Réactions des élus ici.

Les employés syndiqués demandent aux élus de prêcher par l’exemple avant de formuler leurs exigences, d’autant plus que le régime de Retraite de retraite des élus municipaux (RREM) enregistre un déficit actuariel de 7,5 millions $.

«Pour rétablir l’équilibre et faire preuve de transparence», l’ancienne ministre devenue conseillère municipale à Montréal, Louise Harel, a déjà proposé que les élus cotisent à 50%/50% dans leur régime de retraite plutôt que l’actuel ratio de 23/77 %.

En d’autres termes, pour chaque dollar de cotisation mis par un élu, la Ville en met trois dans son fonds de pension. Un élu gagnant 20 000 $ par année met donc 1230 $ de sa propre poche, tandis que la Ville et les contribuables injectent 4145 $, pour un total d’environ 5400 $ par année, et ce, tant et aussi longtemps qu’il siégera au conseil municipal.

Un maire ayant un traitement salarial de base de 80 000 $ recevra donc 21 600 $, dont 16 580 $ de deniers publics, dans son fonds de pension sur une base annuelle, et ce, tant qu’il aura la confiance des électeurs.

Mme Harel suggère aux élus de réexaminer leur propre fonds de pension pour hausser la crédibilité de leurs demandes auprès des syndicats. «On peut difficilement exiger des sacrifices sans réexaminer son propre fonds.
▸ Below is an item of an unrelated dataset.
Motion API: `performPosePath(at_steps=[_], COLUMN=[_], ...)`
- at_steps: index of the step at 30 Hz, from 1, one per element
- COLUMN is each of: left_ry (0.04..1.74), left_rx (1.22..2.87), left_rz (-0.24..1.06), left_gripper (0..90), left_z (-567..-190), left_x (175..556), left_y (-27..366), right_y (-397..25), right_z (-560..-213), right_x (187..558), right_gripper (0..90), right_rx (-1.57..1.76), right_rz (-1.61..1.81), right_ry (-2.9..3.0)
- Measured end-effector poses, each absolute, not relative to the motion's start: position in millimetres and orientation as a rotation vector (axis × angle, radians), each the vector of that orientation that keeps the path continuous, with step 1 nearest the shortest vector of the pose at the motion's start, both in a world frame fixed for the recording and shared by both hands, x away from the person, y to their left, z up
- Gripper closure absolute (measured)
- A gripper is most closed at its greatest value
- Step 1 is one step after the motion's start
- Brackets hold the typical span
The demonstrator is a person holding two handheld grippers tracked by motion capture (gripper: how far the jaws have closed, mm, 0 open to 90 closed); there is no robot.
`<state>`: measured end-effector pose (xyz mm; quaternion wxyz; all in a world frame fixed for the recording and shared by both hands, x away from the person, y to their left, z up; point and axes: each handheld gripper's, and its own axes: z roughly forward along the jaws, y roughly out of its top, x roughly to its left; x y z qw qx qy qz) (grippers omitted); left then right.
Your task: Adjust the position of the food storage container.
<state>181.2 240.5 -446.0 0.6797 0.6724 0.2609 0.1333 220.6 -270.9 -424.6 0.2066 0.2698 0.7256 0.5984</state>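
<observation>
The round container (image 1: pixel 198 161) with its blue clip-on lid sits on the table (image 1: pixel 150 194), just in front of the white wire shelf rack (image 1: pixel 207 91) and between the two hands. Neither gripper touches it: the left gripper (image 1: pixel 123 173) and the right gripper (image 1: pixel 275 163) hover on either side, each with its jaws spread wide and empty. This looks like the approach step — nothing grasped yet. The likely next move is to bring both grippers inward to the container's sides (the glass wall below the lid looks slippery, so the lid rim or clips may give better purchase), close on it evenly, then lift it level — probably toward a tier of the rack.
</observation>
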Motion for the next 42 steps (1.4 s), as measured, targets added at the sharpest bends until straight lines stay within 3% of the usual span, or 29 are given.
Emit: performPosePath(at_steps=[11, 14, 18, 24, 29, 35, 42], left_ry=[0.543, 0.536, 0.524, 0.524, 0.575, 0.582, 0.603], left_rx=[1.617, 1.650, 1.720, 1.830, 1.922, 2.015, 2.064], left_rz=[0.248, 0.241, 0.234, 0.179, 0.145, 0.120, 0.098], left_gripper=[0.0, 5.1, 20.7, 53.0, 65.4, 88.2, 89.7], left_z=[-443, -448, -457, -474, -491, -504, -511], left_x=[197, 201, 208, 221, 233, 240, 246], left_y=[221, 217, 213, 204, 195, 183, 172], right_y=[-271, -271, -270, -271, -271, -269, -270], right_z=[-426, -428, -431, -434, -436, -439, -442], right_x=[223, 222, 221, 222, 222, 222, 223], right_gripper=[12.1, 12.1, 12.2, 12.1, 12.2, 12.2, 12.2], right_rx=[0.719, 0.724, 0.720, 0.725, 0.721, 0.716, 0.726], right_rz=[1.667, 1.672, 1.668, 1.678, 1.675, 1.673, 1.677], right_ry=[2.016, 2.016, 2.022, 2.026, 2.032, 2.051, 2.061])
Il y a véritablement matière à réflexion, car on ne peut passer à côté, surtout que ces pensions s’ajoutent aux allocations de départ et de transition accordées aux élus», résume-t-elle.

La partie syndicale s’offusque

La Coalition syndicale pour la libre négociation, qui regroupe bon nombre de syndicats municipaux au Québec, abonde dans le même sens. Elle n’accepte pas l’argumentation de la durée des mandats et des faibles salaires pour bonifier un régime de retraite.
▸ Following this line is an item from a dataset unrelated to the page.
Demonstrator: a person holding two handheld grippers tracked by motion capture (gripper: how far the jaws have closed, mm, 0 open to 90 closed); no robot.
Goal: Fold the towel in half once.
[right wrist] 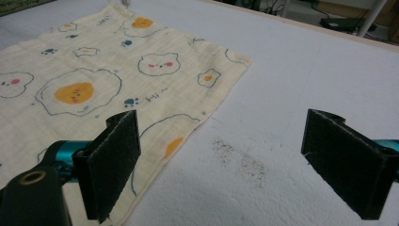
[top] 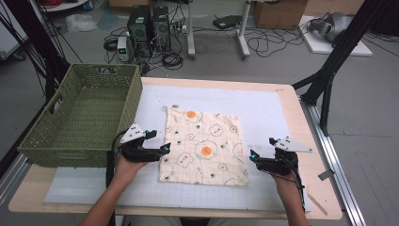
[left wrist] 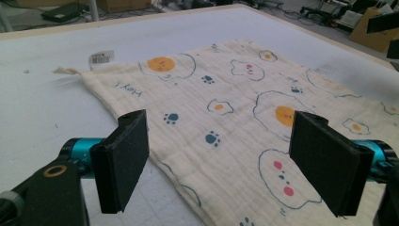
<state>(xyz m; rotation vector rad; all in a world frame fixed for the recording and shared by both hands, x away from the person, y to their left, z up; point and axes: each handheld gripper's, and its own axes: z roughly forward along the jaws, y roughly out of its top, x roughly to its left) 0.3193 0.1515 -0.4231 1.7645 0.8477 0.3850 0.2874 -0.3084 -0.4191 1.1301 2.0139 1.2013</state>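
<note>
With the cloth (top: 203, 146) lying flat near the middle of the surface (top: 263, 113) and both the left gripper (top: 165, 148) and right gripper (top: 253, 156) wide open at its side edges, a shallow pinch may slip off the thin fabric or bunch it unevenly.

A lab — computer towers (top: 149, 29), tangled cables (top: 263, 42), cardboard boxes (top: 278, 13).

High view overhead; gripper views (close, low) share cloth (top: 203, 147).
</note>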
Les partisans d’un équilibre des cotisations rappellent que les rémunérations des villes d’importance augmentent sans cesse. Selon eux, des élus profitent parfois même d’un autre fonds de pension provenant d’un emploi précédent. «C’est indécent; on nous exige des sacrifices, mais les élus, de leur côté, n’osent pas trop parler de leur généreux régime de retraite et surtout pas de les couper. C’est un sens unique», déplore le porte-parole de la Coalition, Marc Ranger (SCFP).
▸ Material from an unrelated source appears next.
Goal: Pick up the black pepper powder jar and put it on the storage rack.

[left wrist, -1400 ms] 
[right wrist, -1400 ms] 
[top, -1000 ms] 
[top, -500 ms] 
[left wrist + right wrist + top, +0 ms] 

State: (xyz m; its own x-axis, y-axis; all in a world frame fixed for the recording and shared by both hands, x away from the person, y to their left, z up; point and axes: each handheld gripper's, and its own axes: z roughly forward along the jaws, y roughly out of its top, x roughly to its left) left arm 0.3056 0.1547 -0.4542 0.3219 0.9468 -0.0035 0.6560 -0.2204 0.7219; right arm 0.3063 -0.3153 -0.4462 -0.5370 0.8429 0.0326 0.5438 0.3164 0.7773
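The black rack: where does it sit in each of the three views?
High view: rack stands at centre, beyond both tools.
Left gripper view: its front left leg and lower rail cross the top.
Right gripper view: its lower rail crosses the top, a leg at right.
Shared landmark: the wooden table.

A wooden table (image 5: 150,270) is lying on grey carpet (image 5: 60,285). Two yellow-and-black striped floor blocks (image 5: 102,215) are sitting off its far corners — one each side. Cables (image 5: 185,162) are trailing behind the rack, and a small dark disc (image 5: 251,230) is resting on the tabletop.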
Multipliant les manifestations et les sorties publiques depuis quelques semaines pour mousser la négociation, les employés municipaux demandent aux élus de prêcher par l’exemple avec leur propre régime de retraite alors qu’ils exigent plus d’efforts auprès des employés municipaux pour renflouer les coffres des régimes de retraite.

Même son de cloche du côté du syndicat des employés municipaux de Magog, qui trouve dommage que des élus qui prônent une proportion de 50%/50% ne le font pas eux-mêmes. «Les élus devraient montrer l’exemple», de dire Robby Rodrigue, secrétaire-trésorier du syndicat, au nom du président Pierre Benoît.

La Ville de Magog et le syndicat des employés municipaux poursuivent d’ailleurs leur négociation en prévision d’une nouvelle convention collective.

Des déficits qui coûtent cher

La question se pose au moment où les parties tentent de trouver un terrain d’entente pour éviter que les contribuables, dont une partie importante n’a pas accès à un fonds de pension, paient la facture. Actuellement, ce sont les contribuables des municipalités qui assument les déficits actuariels des Régimes de retraite des employés municipaux, qui s’élèvent, par exemple, à 110 millions $ à Sherbrooke et à 4 millions $ à Magog. À Sherbrooke seulement, la facture s’élève à 10 M $ par année pour la Ville de Sherbrooke, et les contribuables, pour éponger ce déficit.

Cette enquête du Reflet du Lac a permis de découvrir que les élus municipaux bénéficient d’un régime de retraite dont les actifs s’élèvent à près de 170 millions $ selon les données les plus récentes datées du 31 décembre 2012.

Questionnée sur le déficit actuariel de 7,5 M $, la responsable des relations médias de la Commission administrative des régimes de retraite et d’assurances (CARRA), Tania Marin Pelletier, rappelle que les rendements des dernières années, incluant des intérêts de 14,6 % en 2013, permettront de rétablir la situation. «Notre ratio de capitalisation s’élève à 89 % comparativement à une moyenne de 75 %, ce qui est très bon», assure-t-elle. Même la Coalition juge qu’il s’agit d’un déficit qui se renflouera assez facilement.